What is required:
Using the material below, copy every line where "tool" appears.

_ _ _ _

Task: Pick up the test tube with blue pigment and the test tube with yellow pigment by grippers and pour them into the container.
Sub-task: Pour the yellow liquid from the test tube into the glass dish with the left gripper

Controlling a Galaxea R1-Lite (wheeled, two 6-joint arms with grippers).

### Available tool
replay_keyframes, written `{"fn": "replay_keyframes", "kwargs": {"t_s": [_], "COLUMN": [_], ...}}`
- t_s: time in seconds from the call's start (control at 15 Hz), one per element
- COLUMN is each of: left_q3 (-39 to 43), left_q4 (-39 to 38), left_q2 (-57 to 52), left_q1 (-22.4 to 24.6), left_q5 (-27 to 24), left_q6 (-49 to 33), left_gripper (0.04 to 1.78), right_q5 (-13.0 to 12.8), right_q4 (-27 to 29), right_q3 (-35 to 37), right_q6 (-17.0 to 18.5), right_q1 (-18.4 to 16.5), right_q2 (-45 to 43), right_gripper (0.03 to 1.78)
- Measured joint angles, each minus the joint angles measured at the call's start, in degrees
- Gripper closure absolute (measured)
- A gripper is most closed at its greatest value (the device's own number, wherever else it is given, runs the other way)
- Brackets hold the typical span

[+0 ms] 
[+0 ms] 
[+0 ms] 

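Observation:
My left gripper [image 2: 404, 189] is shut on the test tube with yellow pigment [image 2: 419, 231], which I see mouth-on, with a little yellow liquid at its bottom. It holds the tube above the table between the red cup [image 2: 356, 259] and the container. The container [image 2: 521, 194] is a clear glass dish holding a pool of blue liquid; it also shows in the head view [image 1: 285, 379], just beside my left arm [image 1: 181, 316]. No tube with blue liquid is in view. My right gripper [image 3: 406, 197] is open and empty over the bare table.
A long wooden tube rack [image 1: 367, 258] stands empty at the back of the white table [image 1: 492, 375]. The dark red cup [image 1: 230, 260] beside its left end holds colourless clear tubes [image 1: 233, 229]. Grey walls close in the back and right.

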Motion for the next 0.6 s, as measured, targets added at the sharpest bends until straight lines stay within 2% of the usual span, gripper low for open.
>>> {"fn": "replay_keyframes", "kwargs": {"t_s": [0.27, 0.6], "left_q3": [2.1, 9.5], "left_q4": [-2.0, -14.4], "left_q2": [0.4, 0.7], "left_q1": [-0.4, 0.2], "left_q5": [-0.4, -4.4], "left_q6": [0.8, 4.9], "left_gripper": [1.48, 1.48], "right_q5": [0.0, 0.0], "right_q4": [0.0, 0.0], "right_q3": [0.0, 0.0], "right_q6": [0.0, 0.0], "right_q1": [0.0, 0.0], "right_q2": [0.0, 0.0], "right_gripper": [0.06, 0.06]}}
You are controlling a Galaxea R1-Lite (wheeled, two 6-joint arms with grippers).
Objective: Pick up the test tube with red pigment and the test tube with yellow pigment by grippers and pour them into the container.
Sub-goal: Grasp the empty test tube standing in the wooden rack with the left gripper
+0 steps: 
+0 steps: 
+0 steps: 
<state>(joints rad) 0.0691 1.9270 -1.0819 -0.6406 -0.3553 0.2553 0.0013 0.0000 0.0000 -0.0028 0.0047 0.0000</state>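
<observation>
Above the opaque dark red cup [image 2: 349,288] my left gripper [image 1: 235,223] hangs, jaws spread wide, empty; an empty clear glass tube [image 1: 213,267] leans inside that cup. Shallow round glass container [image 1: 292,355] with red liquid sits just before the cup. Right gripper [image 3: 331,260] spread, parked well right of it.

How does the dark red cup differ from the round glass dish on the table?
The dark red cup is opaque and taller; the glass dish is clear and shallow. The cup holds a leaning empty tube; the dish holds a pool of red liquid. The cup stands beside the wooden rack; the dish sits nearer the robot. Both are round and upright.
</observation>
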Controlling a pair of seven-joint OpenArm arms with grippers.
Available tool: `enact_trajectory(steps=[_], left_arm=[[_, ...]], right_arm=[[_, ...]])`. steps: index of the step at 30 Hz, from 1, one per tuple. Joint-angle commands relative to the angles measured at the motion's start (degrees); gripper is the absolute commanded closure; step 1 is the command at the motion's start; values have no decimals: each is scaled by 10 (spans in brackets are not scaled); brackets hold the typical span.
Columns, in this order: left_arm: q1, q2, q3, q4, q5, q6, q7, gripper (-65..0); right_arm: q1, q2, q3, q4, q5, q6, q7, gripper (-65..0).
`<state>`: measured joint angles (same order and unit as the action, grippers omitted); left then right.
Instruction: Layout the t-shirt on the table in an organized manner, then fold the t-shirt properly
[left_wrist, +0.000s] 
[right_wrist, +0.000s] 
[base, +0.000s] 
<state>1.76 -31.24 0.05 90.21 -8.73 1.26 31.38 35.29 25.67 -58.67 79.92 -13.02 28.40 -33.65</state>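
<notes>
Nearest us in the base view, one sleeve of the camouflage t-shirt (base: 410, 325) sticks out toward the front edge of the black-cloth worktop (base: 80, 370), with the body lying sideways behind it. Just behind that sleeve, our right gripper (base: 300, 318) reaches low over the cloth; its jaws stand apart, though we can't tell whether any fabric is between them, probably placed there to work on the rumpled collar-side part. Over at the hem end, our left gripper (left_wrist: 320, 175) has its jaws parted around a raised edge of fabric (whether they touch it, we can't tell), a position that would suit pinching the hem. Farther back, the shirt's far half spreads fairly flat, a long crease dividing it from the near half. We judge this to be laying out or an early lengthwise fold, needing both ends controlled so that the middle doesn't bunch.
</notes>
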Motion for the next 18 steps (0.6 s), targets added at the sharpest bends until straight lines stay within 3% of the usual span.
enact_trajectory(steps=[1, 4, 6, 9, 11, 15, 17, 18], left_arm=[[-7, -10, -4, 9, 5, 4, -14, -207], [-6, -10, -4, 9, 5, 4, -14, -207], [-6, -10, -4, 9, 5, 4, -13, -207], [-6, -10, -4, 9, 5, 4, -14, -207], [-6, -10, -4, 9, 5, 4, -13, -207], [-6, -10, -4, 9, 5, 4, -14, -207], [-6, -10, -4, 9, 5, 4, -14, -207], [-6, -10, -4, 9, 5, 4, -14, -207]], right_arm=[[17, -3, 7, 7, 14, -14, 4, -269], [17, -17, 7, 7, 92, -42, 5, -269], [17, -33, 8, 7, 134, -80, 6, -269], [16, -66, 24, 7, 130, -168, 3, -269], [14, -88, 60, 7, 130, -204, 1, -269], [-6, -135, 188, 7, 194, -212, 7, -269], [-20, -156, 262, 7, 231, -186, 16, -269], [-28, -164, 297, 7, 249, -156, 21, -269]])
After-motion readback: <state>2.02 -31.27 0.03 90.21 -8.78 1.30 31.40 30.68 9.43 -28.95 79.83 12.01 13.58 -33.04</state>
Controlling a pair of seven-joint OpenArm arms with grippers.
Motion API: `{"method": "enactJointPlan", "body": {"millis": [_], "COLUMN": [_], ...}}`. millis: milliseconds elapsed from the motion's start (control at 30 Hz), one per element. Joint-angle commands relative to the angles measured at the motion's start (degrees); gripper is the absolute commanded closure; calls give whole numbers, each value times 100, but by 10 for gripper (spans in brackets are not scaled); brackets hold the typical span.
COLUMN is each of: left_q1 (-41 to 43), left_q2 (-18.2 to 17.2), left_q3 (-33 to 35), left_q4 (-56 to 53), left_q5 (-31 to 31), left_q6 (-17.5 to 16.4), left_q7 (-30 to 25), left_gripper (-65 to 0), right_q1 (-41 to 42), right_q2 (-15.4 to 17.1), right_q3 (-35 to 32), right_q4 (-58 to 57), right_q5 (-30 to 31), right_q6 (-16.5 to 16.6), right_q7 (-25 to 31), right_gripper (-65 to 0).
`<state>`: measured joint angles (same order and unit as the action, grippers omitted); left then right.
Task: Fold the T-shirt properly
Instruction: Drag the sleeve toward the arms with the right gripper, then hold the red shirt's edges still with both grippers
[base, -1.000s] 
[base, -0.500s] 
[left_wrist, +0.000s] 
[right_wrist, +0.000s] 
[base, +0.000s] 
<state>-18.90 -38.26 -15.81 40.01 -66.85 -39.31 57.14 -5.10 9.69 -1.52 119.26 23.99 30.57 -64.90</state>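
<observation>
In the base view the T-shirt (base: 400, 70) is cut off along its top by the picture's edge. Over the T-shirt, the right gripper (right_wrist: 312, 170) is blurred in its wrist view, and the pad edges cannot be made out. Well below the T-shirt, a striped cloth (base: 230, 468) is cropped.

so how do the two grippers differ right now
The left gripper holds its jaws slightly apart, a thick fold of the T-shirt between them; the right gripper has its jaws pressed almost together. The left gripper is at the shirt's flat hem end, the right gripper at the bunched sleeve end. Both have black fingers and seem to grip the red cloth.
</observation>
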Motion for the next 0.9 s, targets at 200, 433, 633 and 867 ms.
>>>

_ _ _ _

Response below:
### Available tool
Available tool: `enact_trajectory(steps=[_], left_arm=[[_, ...]], right_arm=[[_, ...]])`. steps: index of the step at 30 Hz, from 1, one per tuple. Joint-angle commands relative to the angles measured at the motion's start (degrees); gripper is the absolute commanded closure; step 1 is the command at the motion's start; values have no decimals: each is scaled by 10 (spans in brackets are not scaled); brackets hold the typical span.

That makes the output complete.